IT IS a known fact that some teenagers are involved in unprotected sex. This poses challenges on their health and in fighting against early pregnancies and sexually transmitted diseases.
Teenagers are involved in risk and sometimes life-threatening activities like unsafe sex, alcohol and drug abuse largely because they fall prey to peer pressure and the influence of the media.
Lack of parental guidance is another factor blamed on risky lifestyles that some teenagers have adopted.
Unlike in past years, nowadays teenagers as young as 12 years old are sexually active.
Sadly in some cases, they engage in sex without negotiating the use of condoms thereby risking contracting HIV and other sexually-transimitted diseases or becoming pregnant.
Although the Ministry of Health and partners have undertaken to create awareness programmes on HIV and AIDS, condom use, teenage pregnancy, young people are having unprotected sex.
It was not a surprise or mere co incidence that the Minister in charge of Central Province Sydney Mushanga talked about unsafe sex among youths during this year’s Health Week which was under the theme “Promoting wellness for all”.
If the number of teens involving themselves in illicit sex is on the increase, Mr Mushanga noted, this implies that there is a problem which needs to be nipped in the bud if HIV is to be eradicated among young people.
This issue, therefore, deserves attention from society as a whole, parents inclusive.

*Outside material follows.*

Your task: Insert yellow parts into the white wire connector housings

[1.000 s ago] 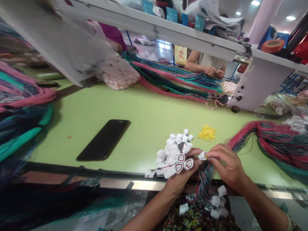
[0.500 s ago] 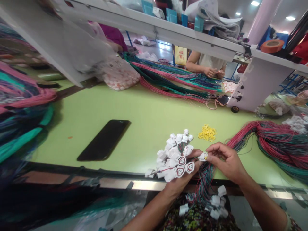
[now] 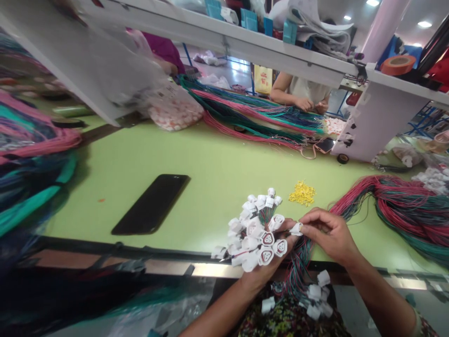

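My left hand point(image 3: 271, 268) is closed around a bundle of thin wires point(image 3: 298, 267) ending in many white plastic connectors point(image 3: 251, 243), which fan out over its back and fingers. Some connector faces show a rounded triangular opening with a red inner rim. One white connector point(image 3: 296, 229) sticks out at the left fingertips. The thumb and index finger of my right hand point(image 3: 331, 238) pinch its end. A trace of yellow shows there, mostly hidden by the fingers. Just beyond the hands lies a pile of small yellow pieces point(image 3: 302, 193). More white connectors point(image 3: 315, 293) hang over my lap.
A black phone point(image 3: 151, 204) lies on the green tabletop point(image 3: 224, 164). Red and green wires point(image 3: 403, 210) are heaped at the right, other wire bundles point(image 3: 31, 131) at the left. Behind stand a shelf point(image 3: 280, 58) and a bag of pieces point(image 3: 175, 110). A co-worker's hands point(image 3: 310, 106) are across the table.
The connectors in my left hand have shifted and turned slightly. Yellow at the pinched connector's end shows less now. My right hand has barely moved.
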The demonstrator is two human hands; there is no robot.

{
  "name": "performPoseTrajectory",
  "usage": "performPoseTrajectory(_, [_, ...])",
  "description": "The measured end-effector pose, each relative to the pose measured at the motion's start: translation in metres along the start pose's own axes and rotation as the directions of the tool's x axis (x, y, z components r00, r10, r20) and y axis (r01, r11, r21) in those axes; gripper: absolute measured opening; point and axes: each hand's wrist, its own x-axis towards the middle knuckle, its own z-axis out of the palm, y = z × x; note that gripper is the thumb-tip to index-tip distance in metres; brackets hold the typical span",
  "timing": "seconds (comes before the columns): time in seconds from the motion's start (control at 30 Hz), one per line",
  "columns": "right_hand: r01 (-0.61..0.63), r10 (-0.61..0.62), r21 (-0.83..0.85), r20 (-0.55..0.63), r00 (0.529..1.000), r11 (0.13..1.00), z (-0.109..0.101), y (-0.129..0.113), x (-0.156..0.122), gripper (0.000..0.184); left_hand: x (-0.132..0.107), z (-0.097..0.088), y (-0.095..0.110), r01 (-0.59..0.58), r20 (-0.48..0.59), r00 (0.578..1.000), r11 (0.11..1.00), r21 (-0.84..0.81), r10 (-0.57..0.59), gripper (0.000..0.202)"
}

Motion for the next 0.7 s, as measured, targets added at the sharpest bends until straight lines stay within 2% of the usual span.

It is a problem that society needs to pay attention to and deal with as part of safeguarding the well-being of young people, the future parents and leaders.

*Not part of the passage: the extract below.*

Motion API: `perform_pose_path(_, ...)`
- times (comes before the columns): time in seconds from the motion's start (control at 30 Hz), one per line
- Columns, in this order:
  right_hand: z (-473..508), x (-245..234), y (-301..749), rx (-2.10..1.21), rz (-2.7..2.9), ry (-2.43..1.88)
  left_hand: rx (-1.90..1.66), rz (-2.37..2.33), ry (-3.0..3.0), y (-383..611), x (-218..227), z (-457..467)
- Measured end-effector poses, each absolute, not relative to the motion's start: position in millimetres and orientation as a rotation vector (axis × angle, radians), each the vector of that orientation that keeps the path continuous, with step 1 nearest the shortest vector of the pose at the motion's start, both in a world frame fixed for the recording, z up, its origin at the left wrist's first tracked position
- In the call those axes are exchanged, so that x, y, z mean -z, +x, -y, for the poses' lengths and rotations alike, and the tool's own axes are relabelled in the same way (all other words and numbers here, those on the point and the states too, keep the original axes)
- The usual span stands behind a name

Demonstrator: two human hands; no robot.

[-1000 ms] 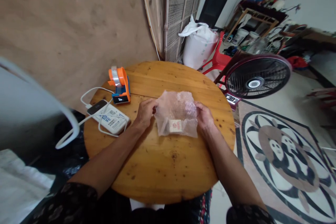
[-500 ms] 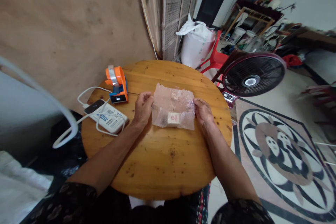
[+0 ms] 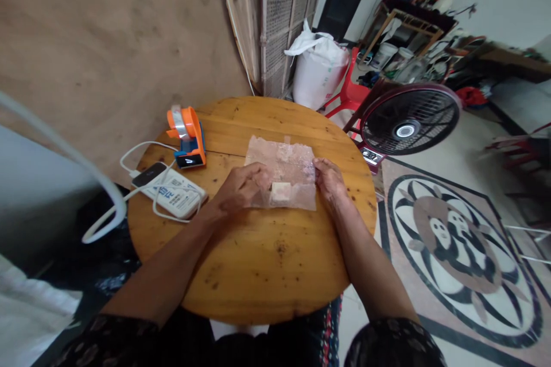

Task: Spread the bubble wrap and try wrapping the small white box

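Plastic wrap (image 3: 297, 153), small box (image 3: 281, 191) on it; right hand (image 3: 330, 182) pinching wrap's edge; left hand (image 3: 239, 188) near box, finger state unclear.

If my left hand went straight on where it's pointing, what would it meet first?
Most likely the bubble wrap: your left hand overlaps its left side in view, though whether they touch is unclear. The small pale box lies just right of your fingertips.

1. Here on the round wooden worktop (image 3: 267, 275), a translucent bubble-wrap sheet (image 3: 279, 152) sits between left hand (image 3: 242, 187) and right hand (image 3: 330, 179), small cream rectangular block (image 3: 281, 191) at its near side!
2. Over left, white rectangular box (image 3: 183, 198); orange-and-blue plastic tape dispenser (image 3: 196, 126) just behind.
3. Out right, past the edge, round dark-red fan (image 3: 405, 131).
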State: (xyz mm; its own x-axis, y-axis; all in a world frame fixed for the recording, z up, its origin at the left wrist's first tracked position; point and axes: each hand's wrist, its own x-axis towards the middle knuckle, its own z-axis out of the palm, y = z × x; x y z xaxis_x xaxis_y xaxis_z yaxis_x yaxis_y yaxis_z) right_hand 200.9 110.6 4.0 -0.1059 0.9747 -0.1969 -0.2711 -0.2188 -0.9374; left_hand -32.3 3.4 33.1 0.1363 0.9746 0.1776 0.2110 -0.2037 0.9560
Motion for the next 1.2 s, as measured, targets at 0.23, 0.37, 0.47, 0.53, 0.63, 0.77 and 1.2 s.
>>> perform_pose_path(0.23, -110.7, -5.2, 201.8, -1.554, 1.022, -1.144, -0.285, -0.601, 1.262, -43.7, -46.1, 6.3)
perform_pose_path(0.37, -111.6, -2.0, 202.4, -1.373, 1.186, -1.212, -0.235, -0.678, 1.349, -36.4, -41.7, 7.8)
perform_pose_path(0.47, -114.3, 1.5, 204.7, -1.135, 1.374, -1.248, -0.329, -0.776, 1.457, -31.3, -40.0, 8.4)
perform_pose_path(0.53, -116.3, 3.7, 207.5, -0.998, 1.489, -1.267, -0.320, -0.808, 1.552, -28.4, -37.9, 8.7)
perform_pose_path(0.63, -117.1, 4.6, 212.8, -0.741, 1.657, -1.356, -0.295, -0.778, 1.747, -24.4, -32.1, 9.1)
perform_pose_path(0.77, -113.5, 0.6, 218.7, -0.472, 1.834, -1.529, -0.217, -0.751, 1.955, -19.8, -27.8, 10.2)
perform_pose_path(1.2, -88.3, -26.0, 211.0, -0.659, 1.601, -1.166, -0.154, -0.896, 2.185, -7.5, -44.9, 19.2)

Unlike in past years when the responsibility of talking about sexuality with children was left in the hands of grandparents, aunties or uncles, things have changed due to several factors, among them economic matters and the break down of the extended family system.

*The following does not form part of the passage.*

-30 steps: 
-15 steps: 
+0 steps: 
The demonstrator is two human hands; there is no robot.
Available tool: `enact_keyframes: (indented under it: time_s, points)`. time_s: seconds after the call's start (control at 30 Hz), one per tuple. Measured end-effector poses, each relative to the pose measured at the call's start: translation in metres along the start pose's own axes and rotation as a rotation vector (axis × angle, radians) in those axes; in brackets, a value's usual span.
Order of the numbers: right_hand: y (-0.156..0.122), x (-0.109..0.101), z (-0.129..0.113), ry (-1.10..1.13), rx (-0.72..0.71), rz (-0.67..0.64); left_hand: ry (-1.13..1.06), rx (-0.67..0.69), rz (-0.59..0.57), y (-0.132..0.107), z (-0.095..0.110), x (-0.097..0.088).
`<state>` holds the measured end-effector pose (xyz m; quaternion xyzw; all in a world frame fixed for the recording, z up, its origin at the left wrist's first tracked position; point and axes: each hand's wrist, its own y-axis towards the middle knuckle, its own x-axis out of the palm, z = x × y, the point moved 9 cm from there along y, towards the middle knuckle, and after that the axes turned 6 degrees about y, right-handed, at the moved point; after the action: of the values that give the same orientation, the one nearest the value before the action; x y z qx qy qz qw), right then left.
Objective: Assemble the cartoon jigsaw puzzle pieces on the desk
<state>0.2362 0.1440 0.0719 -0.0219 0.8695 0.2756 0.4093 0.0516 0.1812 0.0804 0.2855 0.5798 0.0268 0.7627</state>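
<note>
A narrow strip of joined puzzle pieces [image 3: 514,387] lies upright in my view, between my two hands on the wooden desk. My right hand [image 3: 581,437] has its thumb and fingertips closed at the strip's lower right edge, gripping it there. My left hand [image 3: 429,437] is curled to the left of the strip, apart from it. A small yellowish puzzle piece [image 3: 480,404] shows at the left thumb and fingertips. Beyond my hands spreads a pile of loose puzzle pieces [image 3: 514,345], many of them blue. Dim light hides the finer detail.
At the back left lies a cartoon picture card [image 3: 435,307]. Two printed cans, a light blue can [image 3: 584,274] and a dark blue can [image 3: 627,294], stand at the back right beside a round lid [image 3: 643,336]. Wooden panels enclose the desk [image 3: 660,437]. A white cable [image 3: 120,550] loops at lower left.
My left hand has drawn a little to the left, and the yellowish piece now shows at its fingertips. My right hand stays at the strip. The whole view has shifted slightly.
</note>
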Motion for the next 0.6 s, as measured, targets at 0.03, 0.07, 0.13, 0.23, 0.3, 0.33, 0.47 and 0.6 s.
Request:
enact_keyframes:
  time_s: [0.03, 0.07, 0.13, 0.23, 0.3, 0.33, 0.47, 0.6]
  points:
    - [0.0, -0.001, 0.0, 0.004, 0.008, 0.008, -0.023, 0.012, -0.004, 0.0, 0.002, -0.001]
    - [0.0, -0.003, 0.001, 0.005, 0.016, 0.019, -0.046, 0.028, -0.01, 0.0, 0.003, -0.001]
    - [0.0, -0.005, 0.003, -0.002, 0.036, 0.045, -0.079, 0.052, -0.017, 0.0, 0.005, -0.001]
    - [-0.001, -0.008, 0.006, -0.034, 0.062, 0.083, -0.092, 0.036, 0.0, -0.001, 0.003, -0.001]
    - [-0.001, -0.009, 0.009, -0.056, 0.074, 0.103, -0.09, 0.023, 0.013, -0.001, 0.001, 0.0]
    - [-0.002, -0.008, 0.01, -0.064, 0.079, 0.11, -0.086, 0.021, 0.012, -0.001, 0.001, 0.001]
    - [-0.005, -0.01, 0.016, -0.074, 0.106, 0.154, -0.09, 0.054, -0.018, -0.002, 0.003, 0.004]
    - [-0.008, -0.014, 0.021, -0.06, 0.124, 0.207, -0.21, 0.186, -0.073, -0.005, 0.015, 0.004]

This leaves parents and immediate guardians in the whole picture primary educators and trainers of young people.
And part of their parental syllabus should include matters of sexuality especially in the wake of HIV and AIDS.
Wise parents and guardians cannot afford the luxury of waiting for grandparents, aunties or uncles when young people are bombarded day and night with matters of sex.
Young people are exposed to sexually explicit images on magazines, films, music videos, and social media.
Their discussions with their peers at school or in the community sex, girlfriends and boyfriends.
With such a scenario parents and guardians are the first line of defence when it comes to matters of sexually with their children and dependents.
Teachers at school and other community leaders will just supplement concerning parents and guardians at home are doing.
As parents discuss matters of sexuality, they should not shy away from discussing abstinence and the use of condoms if they know that their children are already sexually, active.
Being in denial or simply burying the head in the sand that one’s child is sexually, active will not help.
We live in a hyper world where HIV is having its toll effect on the productive age group. Many teens are infected with HIV.
HIV still remains one of the most serious challenges to global public health. It is important to promote programmes that help young people lessen risky sexual behaviours by encouraging condom use, delay in sexual initiation, partner reduction, and early HIV testing and treatment.
If young people are armed with factual information of reproductive health, they are able to make informed decisions about sex, abstinence and so forth.
As, a saying goes, ‘Charity begins at home’, and, parents and guardians have the responsibility discussing matters of sexuality with their children and dependents.